Wednesday, November 5, 2008

Not So Fast...

This morning, all over the world, people are celebrating and with good cause. I think we all deserve a day off (like the nation of Kenya...good for them) or maybe even a couple days to rest and collect ourselves while the final counts are done (and the recounts...Go Franken!) However, the election of Barack Obama is not the end, it is the means to the end. This is an historic moment, but it’s just a first step in changing the world for the better. We can’t let our guard down for a moment, because last night while history broke down one wall, it put up a security fence.

You see, while we were electing our first non-white President - finally living up to the full promise of our Declaration of Independence, abolition, and the civil rights movement - 4 states were turning their attention to one of the last socially condoned forms of discrimination.

In Arkansas, they passed a ban on gay adoption. These are many of the same people who also want to ban all abortion, which means more children being born to parents who don’t want them. If they had their way, there’d be even more kids being put up for adoption, but they also want to eliminate a huge pool of people who can’t have children of their own, so want to give all of their love and attention to an adopted child. Anytime someone talks about how children do better with a mother and a father, I just have to roll my eyes. Straight people don’t have to pass any test to become parents, and in my life I’ve met a lot of people and most of their parents were highly flawed in one way or another. Honestly, gay people couldn’t do a worse job than us, and at least they would be specifically choosing to be parents and not just stumbling into it. Also, they would know that every action they made was being scrutinized, and would probably be better parents.

Arizona, Florida, and California went a step farther. As much as I disagree with the people of Arkansas, it’s one thing to want to keep children in a certain environment, and quite another to reach right into people’s homes where they aren’t influencing anyone else and telling them what they can and can’t do.
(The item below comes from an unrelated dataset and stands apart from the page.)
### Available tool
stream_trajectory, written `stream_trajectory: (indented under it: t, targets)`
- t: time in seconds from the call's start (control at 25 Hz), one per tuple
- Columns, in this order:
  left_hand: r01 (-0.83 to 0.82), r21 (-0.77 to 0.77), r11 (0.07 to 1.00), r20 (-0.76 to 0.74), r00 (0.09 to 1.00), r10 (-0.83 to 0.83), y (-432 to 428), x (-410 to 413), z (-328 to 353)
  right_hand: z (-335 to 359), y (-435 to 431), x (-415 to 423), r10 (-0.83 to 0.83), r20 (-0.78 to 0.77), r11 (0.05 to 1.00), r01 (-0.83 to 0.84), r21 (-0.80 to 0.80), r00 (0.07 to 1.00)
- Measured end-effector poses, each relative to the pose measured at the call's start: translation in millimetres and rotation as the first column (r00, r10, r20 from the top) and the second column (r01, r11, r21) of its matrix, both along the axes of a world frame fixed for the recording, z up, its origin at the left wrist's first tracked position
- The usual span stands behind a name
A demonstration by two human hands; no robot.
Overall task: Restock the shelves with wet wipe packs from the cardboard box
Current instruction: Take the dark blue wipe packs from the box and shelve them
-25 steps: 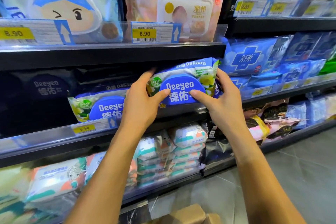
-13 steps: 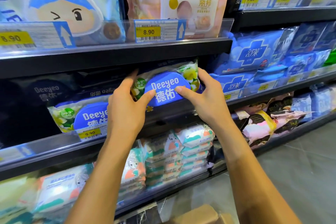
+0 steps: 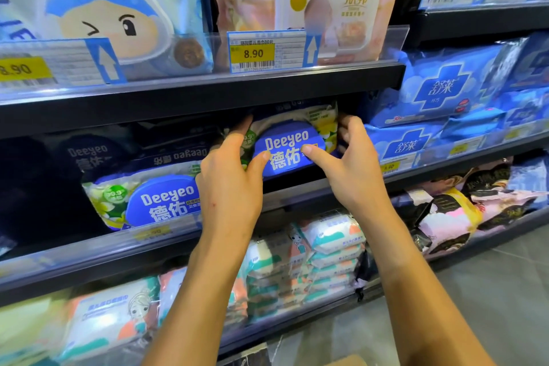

If tomorrow a constitutional amendment was passed banning all marriage, what do you think people would do? Many would riot, certainly. Some wouldn’t care. Overall though, they would continue to live their lives they way they always had. They’d meet, fall in love, move in together, maybe have children and open a joint checking account. The reason is because marriage as an institution is cultural, not merely legal. So gay people are still going to be gay, still going to fall in love, still going to pair up and have lives together. So all this amendment does, and this is the sinister part, is deny them legal rights and protections. Marriage is a legal, binding contract that provides many benefits, and can even provide financial incentives come tax season. These amendments deny those same benefits to people who want to get married, but who aren’t biologically attracted to the opposite sex. They can’t help that, and yet people in three states think they should either lie to themselves and others or forfeit their rights.

Next time someone talks about crazy, liberal California, remind them about this vote. And next time you think about how happy you are that the Presidency has finally broken that racial barrier, remember that in Florida, a state where gay marriage was already illegal, they decided to beat that dead horse with a constitutional amendment. Long ago we abolished discrimination based on race in our laws, but it took a long time for that to change in practice. There are still many barriers to freedom to be broken down. Last night we had one, but we have to keep going. It may be a Sisyphusian struggle, but we can’t stop trying to get that boulder to the top of the hill, because when we stop for even a moment, it rolls back down.